Prompt
Each entry below needs to be copied exactly, with nothing dropped.

(Dataset excerpts begins)

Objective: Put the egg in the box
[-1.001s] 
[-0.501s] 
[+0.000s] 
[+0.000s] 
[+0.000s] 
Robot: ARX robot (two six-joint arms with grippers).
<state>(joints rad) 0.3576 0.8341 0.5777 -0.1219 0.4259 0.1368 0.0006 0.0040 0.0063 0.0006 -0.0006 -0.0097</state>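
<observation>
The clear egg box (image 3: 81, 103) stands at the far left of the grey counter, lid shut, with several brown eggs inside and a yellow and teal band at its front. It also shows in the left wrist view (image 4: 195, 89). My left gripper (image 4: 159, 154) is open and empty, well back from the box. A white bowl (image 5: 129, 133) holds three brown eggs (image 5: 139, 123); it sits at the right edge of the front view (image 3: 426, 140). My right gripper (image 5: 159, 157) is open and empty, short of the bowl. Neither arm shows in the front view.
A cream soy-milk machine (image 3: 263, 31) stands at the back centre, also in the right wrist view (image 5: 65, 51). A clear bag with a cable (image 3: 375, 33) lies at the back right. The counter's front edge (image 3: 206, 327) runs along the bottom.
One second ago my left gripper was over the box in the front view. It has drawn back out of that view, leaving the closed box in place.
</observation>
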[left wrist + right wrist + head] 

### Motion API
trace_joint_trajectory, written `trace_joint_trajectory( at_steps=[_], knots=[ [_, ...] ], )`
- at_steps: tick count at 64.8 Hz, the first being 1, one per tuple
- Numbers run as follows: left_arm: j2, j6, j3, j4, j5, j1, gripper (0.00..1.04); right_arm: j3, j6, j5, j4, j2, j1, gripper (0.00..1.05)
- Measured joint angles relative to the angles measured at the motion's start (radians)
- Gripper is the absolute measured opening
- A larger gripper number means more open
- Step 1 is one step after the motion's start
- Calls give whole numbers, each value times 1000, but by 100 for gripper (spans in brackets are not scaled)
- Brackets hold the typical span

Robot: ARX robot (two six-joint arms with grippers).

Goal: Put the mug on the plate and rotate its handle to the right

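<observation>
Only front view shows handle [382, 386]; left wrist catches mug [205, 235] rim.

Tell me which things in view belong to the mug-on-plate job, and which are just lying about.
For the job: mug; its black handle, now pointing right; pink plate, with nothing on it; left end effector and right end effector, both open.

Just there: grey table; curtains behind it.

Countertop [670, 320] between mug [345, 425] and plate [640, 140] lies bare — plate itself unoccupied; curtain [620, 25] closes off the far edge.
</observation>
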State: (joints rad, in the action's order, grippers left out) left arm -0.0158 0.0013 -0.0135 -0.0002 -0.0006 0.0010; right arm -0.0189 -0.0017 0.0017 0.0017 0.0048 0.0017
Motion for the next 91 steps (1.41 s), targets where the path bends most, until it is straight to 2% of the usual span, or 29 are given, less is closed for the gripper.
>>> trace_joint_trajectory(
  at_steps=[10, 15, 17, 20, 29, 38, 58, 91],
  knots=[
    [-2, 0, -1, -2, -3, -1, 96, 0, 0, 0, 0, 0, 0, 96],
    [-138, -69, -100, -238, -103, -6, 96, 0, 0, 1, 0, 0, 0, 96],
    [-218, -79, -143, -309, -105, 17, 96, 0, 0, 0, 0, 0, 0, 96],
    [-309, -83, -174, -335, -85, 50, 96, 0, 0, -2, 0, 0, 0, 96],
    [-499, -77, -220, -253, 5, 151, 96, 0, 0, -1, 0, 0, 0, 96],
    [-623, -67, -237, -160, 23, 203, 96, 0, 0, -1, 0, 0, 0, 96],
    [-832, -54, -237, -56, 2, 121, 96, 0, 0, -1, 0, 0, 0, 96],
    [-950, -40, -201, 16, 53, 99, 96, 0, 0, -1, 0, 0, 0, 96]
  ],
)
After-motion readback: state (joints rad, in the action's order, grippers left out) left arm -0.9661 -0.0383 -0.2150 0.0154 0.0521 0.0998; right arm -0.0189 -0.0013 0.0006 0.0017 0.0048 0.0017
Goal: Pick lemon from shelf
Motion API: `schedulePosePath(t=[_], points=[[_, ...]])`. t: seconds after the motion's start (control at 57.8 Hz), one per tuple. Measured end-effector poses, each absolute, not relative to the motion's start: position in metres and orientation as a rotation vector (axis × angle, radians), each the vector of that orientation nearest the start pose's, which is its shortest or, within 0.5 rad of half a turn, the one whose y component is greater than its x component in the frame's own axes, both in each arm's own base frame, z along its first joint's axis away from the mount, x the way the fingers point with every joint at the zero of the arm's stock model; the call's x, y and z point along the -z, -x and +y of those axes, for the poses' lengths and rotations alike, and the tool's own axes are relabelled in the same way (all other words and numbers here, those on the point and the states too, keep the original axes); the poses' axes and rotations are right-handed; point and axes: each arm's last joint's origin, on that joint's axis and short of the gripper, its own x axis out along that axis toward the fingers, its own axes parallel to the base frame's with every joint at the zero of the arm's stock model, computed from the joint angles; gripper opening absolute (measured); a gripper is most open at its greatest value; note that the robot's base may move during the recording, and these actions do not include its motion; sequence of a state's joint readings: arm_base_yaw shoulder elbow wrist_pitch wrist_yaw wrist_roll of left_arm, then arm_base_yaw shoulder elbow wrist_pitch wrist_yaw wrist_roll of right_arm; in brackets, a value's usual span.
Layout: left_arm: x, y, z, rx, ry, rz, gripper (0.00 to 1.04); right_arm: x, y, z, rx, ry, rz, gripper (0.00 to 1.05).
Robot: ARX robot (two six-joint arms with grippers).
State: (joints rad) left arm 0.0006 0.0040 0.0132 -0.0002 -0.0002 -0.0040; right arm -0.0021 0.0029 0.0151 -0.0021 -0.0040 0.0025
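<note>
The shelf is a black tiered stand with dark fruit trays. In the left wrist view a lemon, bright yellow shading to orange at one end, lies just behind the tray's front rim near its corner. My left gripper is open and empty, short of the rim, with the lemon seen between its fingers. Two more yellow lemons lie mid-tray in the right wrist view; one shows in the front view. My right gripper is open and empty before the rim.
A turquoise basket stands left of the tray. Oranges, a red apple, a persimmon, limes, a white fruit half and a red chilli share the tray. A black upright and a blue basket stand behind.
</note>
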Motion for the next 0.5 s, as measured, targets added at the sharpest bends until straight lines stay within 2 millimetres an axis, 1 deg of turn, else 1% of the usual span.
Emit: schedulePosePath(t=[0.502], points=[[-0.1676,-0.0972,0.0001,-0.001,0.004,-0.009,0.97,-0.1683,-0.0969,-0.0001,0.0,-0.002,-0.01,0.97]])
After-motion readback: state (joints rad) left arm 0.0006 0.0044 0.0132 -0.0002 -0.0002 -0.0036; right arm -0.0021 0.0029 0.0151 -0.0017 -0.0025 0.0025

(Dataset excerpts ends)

Solution for this exercise
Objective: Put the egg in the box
[-1.001s] 
[-0.501s] 
[+0.000s] 
[+0.000s] 
[+0.000s] 
Robot: ARX robot (two six-joint arms with grippers).
<state>(joints rad) 0.3576 0.8341 0.5777 -0.1219 0.4259 0.1368 0.0006 0.0040 0.0063 0.0006 -0.0006 -0.0097</state>
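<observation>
The clear egg box (image 3: 81, 103) stands at the far left of the grey counter, lid shut, with several brown eggs inside and a yellow and teal band at its front. It also shows in the left wrist view (image 4: 195, 89). My left gripper (image 4: 159, 154) is open and empty, well back from the box. A white bowl (image 5: 129, 133) holds three brown eggs (image 5: 139, 123); it sits at the right edge of the front view (image 3: 426, 140). My right gripper (image 5: 159, 157) is open and empty, short of the bowl. Neither arm shows in the front view.
A cream soy-milk machine (image 3: 263, 31) stands at the back centre, also in the right wrist view (image 5: 65, 51). A clear bag with a cable (image 3: 375, 33) lies at the back right. The counter's front edge (image 3: 206, 327) runs along the bottom.
One second ago my left gripper was over the box in the front view. It has drawn back out of that view, leaving the closed box in place.
</observation>
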[left wrist + right wrist + head] 

### Motion API
trace_joint_trajectory, written `trace_joint_trajectory( at_steps=[_], knots=[ [_, ...] ], )`
- at_steps: tick count at 64.8 Hz, the first being 1, one per tuple
- Numbers run as follows: left_arm: j2, j6, j3, j4, j5, j1, gripper (0.00..1.04); right_arm: j3, j6, j5, j4, j2, j1, gripper (0.00..1.05)
- Measured joint angles relative to the angles measured at the motion's start (radians)
- Gripper is the absolute measured opening
- A larger gripper number means more open
- Step 1 is one step after the motion's start
- Calls give whole numbers, each value times 1000, but by 100 for gripper (spans in brackets are not scaled)
- Brackets hold the typical span

Robot: ARX robot (two six-joint arms with grippers).

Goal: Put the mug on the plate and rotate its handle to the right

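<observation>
Only front view shows handle [382, 386]; left wrist catches mug [205, 235] rim.

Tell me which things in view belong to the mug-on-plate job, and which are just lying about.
For the job: mug; its black handle, now pointing right; pink plate, with nothing on it; left end effector and right end effector, both open.

Just there: grey table; curtains behind it.

Countertop [670, 320] between mug [345, 425] and plate [640, 140] lies bare — plate itself unoccupied; curtain [620, 25] closes off the far edge.
</observation>
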State: (joints rad, in the action's order, grippers left out) left arm -0.0158 0.0013 -0.0135 -0.0002 -0.0006 0.0010; right arm -0.0189 -0.0017 0.0017 0.0017 0.0048 0.0017
Motion for the next 91 steps (1.41 s), targets where the path bends most, until it is straight to 2% of the usual span, or 29 are given, less is closed for the gripper.
>>> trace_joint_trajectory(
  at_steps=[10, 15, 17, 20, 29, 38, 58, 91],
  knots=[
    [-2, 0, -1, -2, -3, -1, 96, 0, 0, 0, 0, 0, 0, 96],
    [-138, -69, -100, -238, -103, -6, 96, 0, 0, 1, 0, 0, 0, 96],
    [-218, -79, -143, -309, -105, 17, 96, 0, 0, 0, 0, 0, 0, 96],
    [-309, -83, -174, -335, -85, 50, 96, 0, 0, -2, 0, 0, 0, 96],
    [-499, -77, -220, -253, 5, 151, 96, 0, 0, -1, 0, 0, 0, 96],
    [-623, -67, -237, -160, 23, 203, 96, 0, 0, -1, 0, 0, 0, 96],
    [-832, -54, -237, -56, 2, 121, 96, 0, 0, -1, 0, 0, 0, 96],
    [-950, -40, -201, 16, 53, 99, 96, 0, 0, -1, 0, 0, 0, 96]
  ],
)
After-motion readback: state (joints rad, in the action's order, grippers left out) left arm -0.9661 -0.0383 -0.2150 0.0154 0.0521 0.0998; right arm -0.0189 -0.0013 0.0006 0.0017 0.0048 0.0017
Goal: Pick lemon from shelf
Motion API: `schedulePosePath(t=[_], points=[[_, ...]])`. t: seconds after the motion's start (control at 57.8 Hz), one per tuple. Measured end-effector poses, each absolute, not relative to the motion's start: position in metres and orientation as a rotation vector (axis × angle, radians), each the vector of that orientation nearest the start pose's, which is its shortest or, within 0.5 rad of half a turn, the one whose y component is greater than its x component in the frame's own axes, both in each arm's own base frame, z along its first joint's axis away from the mount, x the way the fingers point with every joint at the zero of the arm's stock model; the call's x, y and z point along the -z, -x and +y of those axes, for the poses' lengths and rotations alike, and the tool's own axes are relabelled in the same way (all other words and numbers here, those on the point and the states too, keep the original axes); the poses' axes and rotations are right-handed; point and axes: each arm's last joint's origin, on that joint's axis and short of the gripper, its own x axis out along that axis toward the fingers, its own axes parallel to the base frame's with every joint at the zero of the arm's stock model, computed from the joint angles; gripper opening absolute (measured); a gripper is most open at its greatest value; note that the robot's base may move during the recording, and these actions do not include its motion; sequence of a state's joint readings: arm_base_yaw shoulder elbow wrist_pitch wrist_yaw wrist_roll of left_arm, then arm_base_yaw shoulder elbow wrist_pitch wrist_yaw wrist_roll of right_arm; in brackets, a value's usual span.
Layout: left_arm: x, y, z, rx, ry, rz, gripper (0.00 to 1.04); right_arm: x, y, z, rx, ry, rz, gripper (0.00 to 1.05).
Robot: ARX robot (two six-joint arms with grippers).
State: (joints rad) left arm 0.0006 0.0040 0.0132 -0.0002 -0.0002 -0.0040; right arm -0.0021 0.0029 0.0151 -0.0021 -0.0040 0.0025
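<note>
The shelf is a black tiered stand with dark fruit trays. In the left wrist view a lemon, bright yellow shading to orange at one end, lies just behind the tray's front rim near its corner. My left gripper is open and empty, short of the rim, with the lemon seen between its fingers. Two more yellow lemons lie mid-tray in the right wrist view; one shows in the front view. My right gripper is open and empty before the rim.
A turquoise basket stands left of the tray. Oranges, a red apple, a persimmon, limes, a white fruit half and a red chilli share the tray. A black upright and a blue basket stand behind.
</note>
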Motion for the next 0.5 s, as measured, targets added at the sharpest bends until straight lines stay within 2 millimetres an axis, 1 deg of turn, else 1% of the usual span.
Emit: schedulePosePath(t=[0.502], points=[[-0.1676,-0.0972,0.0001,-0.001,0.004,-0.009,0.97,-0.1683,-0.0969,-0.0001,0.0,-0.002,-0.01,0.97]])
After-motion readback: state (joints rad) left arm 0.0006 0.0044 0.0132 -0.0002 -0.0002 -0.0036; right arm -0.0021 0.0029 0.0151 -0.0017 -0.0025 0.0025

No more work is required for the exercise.